▶ Work required: Below is a listing from which only part is wanted; return exactly the lines from the one with "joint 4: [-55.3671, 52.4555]" up to and including the one with "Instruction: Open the".
******
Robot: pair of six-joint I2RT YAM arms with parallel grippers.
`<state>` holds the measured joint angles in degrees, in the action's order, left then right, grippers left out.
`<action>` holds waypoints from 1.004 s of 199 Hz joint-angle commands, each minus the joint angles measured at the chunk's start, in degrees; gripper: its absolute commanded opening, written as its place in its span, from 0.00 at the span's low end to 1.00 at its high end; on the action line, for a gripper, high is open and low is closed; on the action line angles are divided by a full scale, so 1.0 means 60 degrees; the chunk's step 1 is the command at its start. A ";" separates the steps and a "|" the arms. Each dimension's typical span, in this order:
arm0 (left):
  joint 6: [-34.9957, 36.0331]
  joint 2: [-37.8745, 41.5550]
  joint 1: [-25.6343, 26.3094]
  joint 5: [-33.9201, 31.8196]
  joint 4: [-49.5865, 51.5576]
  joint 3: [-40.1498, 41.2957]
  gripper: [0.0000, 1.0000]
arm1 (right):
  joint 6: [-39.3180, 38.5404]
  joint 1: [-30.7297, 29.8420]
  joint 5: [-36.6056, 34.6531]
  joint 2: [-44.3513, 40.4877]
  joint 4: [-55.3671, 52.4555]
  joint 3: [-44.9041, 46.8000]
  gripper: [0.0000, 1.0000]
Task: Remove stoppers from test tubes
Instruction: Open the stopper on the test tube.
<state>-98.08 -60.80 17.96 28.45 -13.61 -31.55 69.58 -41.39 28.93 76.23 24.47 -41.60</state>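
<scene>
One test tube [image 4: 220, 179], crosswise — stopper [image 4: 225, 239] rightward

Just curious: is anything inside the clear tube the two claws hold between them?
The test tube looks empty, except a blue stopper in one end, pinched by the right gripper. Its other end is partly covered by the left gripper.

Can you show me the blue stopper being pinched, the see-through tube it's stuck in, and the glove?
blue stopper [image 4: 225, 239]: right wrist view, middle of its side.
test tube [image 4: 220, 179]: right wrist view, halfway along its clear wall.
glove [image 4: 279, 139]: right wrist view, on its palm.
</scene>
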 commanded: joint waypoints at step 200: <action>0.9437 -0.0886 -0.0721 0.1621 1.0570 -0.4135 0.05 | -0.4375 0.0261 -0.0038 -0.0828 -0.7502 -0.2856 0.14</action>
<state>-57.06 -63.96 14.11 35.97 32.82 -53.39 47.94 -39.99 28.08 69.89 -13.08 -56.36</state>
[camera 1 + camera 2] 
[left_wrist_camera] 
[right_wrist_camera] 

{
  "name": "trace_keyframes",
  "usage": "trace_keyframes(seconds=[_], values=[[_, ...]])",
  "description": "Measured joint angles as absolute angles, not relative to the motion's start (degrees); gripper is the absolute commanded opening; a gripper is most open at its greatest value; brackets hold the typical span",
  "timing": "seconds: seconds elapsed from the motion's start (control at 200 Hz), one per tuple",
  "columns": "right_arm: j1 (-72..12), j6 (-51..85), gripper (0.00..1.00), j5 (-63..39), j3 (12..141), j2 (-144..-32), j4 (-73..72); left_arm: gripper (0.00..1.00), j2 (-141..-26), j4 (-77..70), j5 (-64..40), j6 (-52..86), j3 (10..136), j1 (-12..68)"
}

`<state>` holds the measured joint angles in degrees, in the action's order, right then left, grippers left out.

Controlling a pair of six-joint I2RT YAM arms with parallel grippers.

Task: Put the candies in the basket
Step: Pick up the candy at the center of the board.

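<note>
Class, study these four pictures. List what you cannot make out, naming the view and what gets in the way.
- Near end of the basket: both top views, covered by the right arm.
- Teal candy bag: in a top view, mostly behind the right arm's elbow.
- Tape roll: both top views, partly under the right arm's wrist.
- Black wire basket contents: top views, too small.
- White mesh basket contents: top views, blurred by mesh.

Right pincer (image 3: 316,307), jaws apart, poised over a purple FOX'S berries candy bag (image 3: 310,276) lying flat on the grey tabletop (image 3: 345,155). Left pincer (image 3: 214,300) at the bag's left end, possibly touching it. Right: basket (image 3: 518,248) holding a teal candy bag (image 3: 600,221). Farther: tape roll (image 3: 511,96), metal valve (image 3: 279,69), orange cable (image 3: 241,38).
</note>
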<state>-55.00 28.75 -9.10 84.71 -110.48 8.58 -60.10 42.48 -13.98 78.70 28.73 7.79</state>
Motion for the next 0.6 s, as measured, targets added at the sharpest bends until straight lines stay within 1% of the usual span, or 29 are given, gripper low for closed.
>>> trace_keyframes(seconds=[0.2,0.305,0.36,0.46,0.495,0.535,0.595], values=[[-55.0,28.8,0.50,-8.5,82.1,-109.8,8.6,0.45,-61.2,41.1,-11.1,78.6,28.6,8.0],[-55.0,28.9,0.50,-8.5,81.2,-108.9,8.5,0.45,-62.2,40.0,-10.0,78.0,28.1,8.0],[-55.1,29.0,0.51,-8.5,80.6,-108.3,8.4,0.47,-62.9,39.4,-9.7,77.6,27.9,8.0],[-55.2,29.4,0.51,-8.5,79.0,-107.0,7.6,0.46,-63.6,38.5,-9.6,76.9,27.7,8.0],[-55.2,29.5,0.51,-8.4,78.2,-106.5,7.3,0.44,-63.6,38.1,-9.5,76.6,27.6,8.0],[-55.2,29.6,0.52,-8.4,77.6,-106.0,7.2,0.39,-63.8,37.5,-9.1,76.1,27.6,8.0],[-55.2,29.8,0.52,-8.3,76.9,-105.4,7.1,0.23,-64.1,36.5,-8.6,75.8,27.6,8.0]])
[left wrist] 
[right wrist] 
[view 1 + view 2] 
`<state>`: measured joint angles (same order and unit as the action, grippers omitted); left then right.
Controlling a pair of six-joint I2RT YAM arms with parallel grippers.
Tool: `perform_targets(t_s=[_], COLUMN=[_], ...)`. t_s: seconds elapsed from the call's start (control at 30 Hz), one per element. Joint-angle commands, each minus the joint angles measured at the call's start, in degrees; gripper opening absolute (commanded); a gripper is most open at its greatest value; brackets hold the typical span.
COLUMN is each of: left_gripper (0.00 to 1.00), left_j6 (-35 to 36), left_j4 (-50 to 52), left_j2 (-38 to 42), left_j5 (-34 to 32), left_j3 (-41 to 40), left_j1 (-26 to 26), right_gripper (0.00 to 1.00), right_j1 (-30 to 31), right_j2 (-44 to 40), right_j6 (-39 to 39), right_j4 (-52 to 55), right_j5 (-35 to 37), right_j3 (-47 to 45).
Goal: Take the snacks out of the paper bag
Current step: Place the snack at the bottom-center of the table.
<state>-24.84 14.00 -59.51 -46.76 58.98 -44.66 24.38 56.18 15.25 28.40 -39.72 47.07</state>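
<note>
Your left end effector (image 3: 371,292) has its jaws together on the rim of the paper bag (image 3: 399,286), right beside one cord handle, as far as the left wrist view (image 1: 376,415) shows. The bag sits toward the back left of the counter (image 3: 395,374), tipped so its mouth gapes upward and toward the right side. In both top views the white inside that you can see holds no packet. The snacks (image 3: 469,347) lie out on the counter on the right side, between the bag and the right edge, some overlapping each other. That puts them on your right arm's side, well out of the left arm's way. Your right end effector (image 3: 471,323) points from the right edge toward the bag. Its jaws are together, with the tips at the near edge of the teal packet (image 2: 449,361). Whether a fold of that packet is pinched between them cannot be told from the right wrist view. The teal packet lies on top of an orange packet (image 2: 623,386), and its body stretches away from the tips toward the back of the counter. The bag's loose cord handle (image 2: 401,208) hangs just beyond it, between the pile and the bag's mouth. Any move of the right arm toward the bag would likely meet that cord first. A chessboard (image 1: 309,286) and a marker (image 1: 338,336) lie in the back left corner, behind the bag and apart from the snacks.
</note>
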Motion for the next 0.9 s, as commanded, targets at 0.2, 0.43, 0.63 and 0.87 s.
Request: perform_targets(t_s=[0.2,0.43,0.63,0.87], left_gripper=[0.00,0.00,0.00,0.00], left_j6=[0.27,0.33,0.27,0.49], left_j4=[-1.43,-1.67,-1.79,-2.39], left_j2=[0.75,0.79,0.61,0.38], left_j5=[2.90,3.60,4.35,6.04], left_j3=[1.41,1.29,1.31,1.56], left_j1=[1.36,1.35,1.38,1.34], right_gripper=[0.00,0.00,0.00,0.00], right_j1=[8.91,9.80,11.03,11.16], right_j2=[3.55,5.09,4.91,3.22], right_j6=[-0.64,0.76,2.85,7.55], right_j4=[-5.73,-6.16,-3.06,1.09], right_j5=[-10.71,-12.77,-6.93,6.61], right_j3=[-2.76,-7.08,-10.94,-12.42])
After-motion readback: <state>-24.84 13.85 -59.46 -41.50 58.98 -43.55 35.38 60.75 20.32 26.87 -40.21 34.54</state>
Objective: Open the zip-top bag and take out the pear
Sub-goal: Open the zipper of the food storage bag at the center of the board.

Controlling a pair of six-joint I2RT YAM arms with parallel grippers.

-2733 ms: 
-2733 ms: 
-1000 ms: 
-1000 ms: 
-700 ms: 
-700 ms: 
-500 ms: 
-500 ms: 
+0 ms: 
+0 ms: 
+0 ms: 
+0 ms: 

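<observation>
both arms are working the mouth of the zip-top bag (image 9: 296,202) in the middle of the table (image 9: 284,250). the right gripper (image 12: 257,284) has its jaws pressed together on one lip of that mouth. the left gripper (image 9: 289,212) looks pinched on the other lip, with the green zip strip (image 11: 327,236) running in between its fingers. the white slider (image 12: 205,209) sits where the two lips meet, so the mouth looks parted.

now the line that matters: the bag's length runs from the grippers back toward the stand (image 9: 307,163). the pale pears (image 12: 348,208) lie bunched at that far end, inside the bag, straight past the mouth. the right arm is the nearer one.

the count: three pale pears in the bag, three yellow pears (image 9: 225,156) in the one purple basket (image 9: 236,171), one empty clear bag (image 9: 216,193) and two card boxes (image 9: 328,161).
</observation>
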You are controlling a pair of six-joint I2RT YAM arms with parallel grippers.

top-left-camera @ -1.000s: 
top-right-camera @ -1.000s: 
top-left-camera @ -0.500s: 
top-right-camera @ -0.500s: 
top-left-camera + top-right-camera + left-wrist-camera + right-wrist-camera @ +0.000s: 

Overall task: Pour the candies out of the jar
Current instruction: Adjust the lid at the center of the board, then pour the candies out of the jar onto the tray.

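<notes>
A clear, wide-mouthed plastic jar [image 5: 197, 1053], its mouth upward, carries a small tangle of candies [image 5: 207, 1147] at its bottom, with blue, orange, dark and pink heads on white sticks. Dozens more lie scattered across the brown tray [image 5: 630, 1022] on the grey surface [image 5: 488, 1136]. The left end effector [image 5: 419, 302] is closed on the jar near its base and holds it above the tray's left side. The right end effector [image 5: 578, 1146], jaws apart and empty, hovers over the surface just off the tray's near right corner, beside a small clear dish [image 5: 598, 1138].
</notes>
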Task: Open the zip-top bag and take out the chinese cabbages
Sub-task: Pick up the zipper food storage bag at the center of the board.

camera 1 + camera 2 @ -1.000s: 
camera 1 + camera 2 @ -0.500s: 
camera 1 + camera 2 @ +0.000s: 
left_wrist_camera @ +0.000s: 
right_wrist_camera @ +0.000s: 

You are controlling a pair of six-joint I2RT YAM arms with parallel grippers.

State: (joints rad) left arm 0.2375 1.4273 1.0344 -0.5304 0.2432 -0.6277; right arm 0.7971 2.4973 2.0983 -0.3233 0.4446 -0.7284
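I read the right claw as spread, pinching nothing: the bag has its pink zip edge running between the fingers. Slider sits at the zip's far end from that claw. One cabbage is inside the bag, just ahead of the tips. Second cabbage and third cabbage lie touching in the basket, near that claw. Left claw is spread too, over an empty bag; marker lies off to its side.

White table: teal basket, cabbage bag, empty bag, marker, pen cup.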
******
▶ The completed task:
  joint 4: [-55.3671, 52.4555]
  joint 3: [-44.9041, 46.8000]
  gripper: [0.0000, 1.0000]
Task: Remove stoppers from test tubes
Instruction: Open the stopper on the test tube.

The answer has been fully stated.